Give back an exact copy of the entries beneath, minus the pictures.

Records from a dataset
+++++

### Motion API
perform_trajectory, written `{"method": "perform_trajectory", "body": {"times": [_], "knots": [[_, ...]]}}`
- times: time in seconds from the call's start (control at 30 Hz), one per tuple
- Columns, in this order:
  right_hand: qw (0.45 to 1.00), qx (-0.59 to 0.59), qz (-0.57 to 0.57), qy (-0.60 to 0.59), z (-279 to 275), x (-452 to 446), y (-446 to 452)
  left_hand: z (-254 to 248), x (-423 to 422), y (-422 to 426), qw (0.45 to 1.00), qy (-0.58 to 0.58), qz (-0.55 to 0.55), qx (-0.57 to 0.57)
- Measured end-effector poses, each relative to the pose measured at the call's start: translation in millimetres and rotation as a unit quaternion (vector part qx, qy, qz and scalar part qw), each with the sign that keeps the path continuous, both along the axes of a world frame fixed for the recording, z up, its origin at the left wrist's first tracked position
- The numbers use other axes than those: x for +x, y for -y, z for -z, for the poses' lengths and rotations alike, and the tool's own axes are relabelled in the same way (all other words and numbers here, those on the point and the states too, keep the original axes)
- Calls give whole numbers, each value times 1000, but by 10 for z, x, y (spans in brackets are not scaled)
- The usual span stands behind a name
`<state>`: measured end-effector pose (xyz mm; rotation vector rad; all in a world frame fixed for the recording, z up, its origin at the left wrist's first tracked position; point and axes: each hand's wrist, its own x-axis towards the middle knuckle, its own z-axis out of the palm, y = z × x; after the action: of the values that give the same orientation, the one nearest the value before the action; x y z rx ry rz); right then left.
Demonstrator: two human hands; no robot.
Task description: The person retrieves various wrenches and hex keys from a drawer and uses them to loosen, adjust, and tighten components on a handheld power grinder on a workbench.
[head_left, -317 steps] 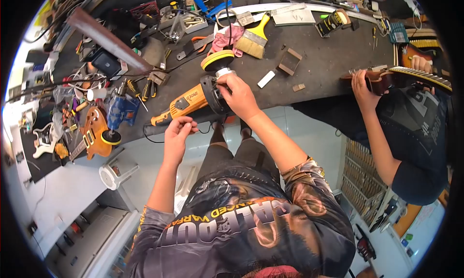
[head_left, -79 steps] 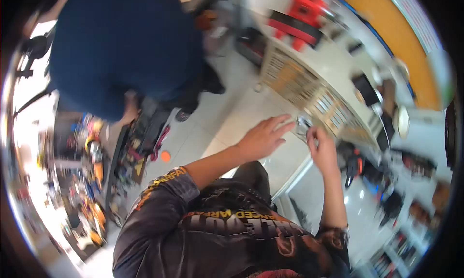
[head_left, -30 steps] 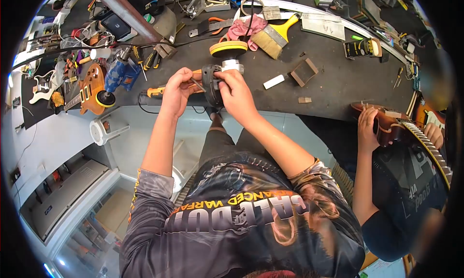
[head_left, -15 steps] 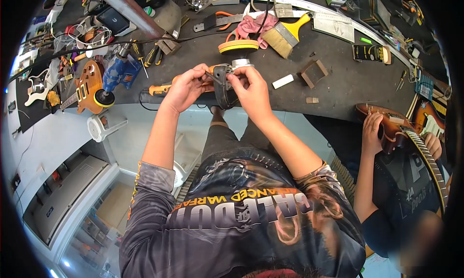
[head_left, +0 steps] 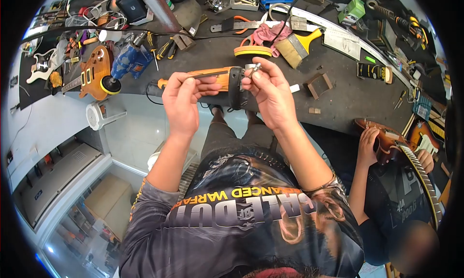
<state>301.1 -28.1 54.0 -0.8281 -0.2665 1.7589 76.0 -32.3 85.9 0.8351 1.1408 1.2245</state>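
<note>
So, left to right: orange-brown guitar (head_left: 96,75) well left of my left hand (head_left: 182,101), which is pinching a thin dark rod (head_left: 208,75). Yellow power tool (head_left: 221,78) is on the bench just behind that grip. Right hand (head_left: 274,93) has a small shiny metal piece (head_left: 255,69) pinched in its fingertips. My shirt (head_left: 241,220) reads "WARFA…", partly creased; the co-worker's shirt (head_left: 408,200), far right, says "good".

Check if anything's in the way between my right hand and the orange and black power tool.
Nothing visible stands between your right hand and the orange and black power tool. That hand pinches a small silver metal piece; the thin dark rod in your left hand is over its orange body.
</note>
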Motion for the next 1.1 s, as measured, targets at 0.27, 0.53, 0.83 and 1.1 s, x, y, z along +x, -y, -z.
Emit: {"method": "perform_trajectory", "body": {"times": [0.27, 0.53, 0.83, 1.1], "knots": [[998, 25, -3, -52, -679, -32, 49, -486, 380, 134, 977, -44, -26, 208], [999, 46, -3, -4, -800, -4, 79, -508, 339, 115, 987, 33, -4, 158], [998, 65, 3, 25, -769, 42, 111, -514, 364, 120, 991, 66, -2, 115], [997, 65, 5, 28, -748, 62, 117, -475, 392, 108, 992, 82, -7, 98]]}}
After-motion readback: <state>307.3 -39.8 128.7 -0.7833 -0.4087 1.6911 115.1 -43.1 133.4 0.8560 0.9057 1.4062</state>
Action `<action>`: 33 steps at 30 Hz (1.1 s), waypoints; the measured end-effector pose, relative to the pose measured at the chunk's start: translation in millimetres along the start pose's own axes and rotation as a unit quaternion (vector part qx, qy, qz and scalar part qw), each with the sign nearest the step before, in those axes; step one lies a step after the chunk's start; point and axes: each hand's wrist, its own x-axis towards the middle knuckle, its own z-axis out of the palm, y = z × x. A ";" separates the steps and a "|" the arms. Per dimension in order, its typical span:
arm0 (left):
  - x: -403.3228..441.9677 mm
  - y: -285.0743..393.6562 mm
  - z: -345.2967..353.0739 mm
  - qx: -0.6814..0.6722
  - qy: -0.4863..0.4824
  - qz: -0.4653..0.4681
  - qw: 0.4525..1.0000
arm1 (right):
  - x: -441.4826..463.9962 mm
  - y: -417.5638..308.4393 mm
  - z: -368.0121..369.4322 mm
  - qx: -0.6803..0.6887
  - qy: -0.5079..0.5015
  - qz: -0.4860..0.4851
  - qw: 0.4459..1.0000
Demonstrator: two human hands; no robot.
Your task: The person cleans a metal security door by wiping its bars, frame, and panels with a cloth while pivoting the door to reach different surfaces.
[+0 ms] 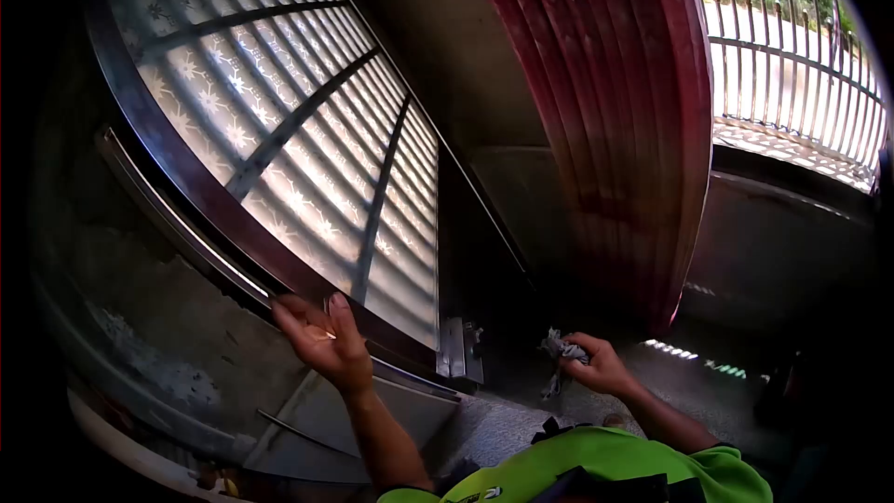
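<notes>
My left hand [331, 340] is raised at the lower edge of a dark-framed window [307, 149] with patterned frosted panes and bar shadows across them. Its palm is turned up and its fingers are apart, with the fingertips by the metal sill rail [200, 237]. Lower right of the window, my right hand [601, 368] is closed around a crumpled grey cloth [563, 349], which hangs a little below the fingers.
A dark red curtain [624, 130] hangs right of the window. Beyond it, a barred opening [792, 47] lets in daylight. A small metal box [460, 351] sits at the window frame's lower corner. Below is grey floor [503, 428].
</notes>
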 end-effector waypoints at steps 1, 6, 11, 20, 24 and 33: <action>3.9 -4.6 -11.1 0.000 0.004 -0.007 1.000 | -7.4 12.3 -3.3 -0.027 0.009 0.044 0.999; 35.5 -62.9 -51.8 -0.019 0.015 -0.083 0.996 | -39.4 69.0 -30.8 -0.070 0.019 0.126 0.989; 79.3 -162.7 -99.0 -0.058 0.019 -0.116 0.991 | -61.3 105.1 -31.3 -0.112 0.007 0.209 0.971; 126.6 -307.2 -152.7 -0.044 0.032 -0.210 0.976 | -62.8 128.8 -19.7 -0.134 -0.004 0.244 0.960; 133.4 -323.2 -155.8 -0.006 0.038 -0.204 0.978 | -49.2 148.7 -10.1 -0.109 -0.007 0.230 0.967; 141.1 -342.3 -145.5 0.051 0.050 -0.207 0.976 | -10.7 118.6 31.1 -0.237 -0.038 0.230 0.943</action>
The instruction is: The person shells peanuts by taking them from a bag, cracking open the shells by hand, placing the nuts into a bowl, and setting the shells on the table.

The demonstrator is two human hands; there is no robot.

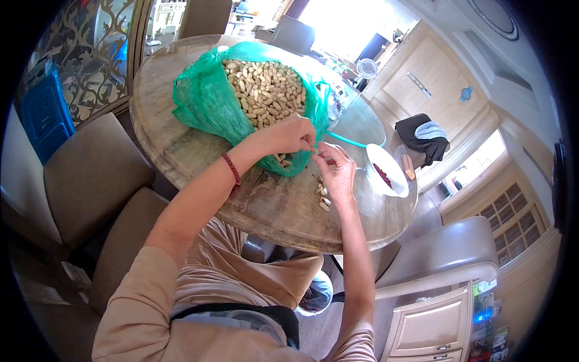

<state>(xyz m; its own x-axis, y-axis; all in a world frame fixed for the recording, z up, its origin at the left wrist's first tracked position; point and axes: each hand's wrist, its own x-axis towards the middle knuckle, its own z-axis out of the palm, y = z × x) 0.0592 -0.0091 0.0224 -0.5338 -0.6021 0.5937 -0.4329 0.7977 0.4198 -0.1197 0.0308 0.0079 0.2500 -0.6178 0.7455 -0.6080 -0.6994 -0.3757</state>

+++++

WRITTEN RESPONSE
### Motion API
perform_trajectory, written `{"method": "perform_trajectory", "body": {"times": [_], "knots": [[_, ...]]}}`
- times: time in seconds from the call's start (control at 30 Hz), one per tuple
- Columns, in this order:
  right_hand: qw (0.45 to 1.00), qx (-0.59 to 0.59), qz (-0.57 to 0.57), qy (-0.60 to 0.59), z (-279 to 275), x (-452 to 446), y (-446 to 452)
  left_hand: z (-254 to 248), x (-423 to 422), y (-422 to 426), qw (0.45 to 1.00), qy (-0.58 to 0.58), qz (-0.55 to 0.55), qx (-0.57 to 0.57)
- Measured end-effector poses, each relative to the pose measured at the call's start: translation in millimetres and rotation as a unit quaternion (vector part qx, qy, qz and scalar part qw), each with the sign that keeps the path continuous, both along the axes of a world frame fixed for the recording, z up, its origin at the left wrist's first tracked position
- The numbers use other axes than those: x for +x, y for -y, z for -z, for the poses' lengths and rotations alike, and the tool's own axes are relabelled in the same way (all other words and numbers here, those on the point and the states too, keep the original axes)
- Calls give whole numbers, each value times 1000, but by 10 for z, x, y (spans in brackets are not scaled)
- The usual span stands behind a name
`<state>`: measured end-effector pose (xyz mm; rotation vector rad; all in a world frame fixed for the recording, z up, its origin at the left wrist's first tracked position; point and axes: each hand's wrist, its own x-axis towards the middle knuckle, its own z-axis out of the palm, y = z × x; after the action: of the values that give the same orientation, the one nearest the value before the action; x y z rx ry rz); right then left.
Demonstrator: two human hands; no robot.
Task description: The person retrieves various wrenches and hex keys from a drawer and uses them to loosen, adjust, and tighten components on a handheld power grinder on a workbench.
[head_left, -317 steps] 
[head_left, -79 steps] 
[head_left, -30 steps] 
[head_left, -15 steps] 
[head_left, +0 steps] 
<state>301.1 -28.1 54.0 -0.8281 -0.2665 1.7589 76.0 -32.3 85.9 0.8351 1.1408 1.2245</state>
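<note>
So, left to right: orange-brown guitar (head_left: 96,75) well left of my left hand (head_left: 182,101), which is pinching a thin dark rod (head_left: 208,75). Yellow power tool (head_left: 221,78) is on the bench just behind that grip. Right hand (head_left: 274,93) has a small shiny metal piece (head_left: 255,69) pinched in its fingertips. My shirt (head_left: 241,220) reads "WARFA…", partly creased; the co-worker's shirt (head_left: 408,200), far right, says "good".

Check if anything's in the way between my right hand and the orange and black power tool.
Nothing visible stands between your right hand and the orange and black power tool. That hand pinches a small silver metal piece; the thin dark rod in your left hand is over its orange body.
</note>
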Motion for the next 1.1 s, as measured, targets at 0.27, 0.53, 0.83 and 1.1 s, x, y, z along +x, -y, -z.
Emit: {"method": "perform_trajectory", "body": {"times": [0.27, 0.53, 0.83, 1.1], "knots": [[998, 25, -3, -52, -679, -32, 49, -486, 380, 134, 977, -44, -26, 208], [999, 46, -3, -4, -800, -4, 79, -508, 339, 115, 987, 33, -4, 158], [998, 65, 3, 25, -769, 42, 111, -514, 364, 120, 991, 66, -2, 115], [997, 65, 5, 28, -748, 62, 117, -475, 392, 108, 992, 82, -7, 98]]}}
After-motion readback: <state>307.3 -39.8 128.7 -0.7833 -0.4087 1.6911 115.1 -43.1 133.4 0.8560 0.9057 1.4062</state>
Action `<action>`: 33 steps at 30 Hz (1.1 s), waypoints; the measured end-effector pose, relative to the pose measured at the chunk's start: translation in millimetres along the start pose's own axes and rotation as a unit quaternion (vector part qx, qy, qz and scalar part qw), each with the sign nearest the step before, in those axes; step one lies a step after the chunk's start; point and axes: each hand's wrist, its own x-axis towards the middle knuckle, its own z-axis out of the palm, y = z × x. A ";" separates the steps and a "|" the arms. Per dimension in order, its typical span:
arm0 (left):
  - x: -403.3228..441.9677 mm
  - y: -285.0743..393.6562 mm
  - z: -345.2967..353.0739 mm
  - qx: -0.6814..0.6722
  - qy: -0.4863..0.4824
  - qz: -0.4653..0.4681
  - qw: 0.4525..1.0000
arm1 (right):
  - x: -441.4826..463.9962 mm
  - y: -417.5638..308.4393 mm
  - z: -368.0121..369.4322 mm
  - qx: -0.6803..0.6887
  - qy: -0.5079..0.5015
  - qz: -0.4860..0.4851
  - qw: 0.4459..1.0000
Demonstrator: two human hands; no robot.
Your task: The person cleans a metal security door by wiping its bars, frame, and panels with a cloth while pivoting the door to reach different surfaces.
[+0 ms] 
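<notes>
My left hand [331, 340] is raised at the lower edge of a dark-framed window [307, 149] with patterned frosted panes and bar shadows across them. Its palm is turned up and its fingers are apart, with the fingertips by the metal sill rail [200, 237]. Lower right of the window, my right hand [601, 368] is closed around a crumpled grey cloth [563, 349], which hangs a little below the fingers.
A dark red curtain [624, 130] hangs right of the window. Beyond it, a barred opening [792, 47] lets in daylight. A small metal box [460, 351] sits at the window frame's lower corner. Below is grey floor [503, 428].
</notes>
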 end-effector waypoints at steps 1, 6, 11, 20, 24 and 33: <action>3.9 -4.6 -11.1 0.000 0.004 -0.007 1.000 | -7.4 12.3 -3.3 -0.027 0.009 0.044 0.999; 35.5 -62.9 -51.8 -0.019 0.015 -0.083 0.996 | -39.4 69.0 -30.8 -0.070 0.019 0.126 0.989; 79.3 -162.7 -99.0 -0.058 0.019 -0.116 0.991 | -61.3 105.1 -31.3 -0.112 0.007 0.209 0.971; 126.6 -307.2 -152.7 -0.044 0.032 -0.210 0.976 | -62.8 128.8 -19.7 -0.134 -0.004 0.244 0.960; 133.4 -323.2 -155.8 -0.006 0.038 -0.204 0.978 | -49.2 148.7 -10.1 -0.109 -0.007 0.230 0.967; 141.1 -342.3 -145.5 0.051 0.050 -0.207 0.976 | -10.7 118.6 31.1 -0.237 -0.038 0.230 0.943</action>
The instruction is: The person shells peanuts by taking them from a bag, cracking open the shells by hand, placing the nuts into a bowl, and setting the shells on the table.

The demonstrator is two human hands; there is no robot.


<state>(xyz m; its own x-axis, y-axis; all in a world frame fixed for the recording, z up, its origin at the left wrist's first tracked position; point and axes: each hand's wrist, its own x-axis towards the middle knuckle, its own z-axis out of the palm, y = z × x) 0.0592 -0.0091 0.0224 -0.5338 -0.6021 0.5937 -0.4329 0.7977 0.4198 -0.1197 0.0308 0.0079 0.2500 -0.6178 0.7455 -0.6080 -0.6994 -0.3757</state>

For this exercise, nothing further remains to be done.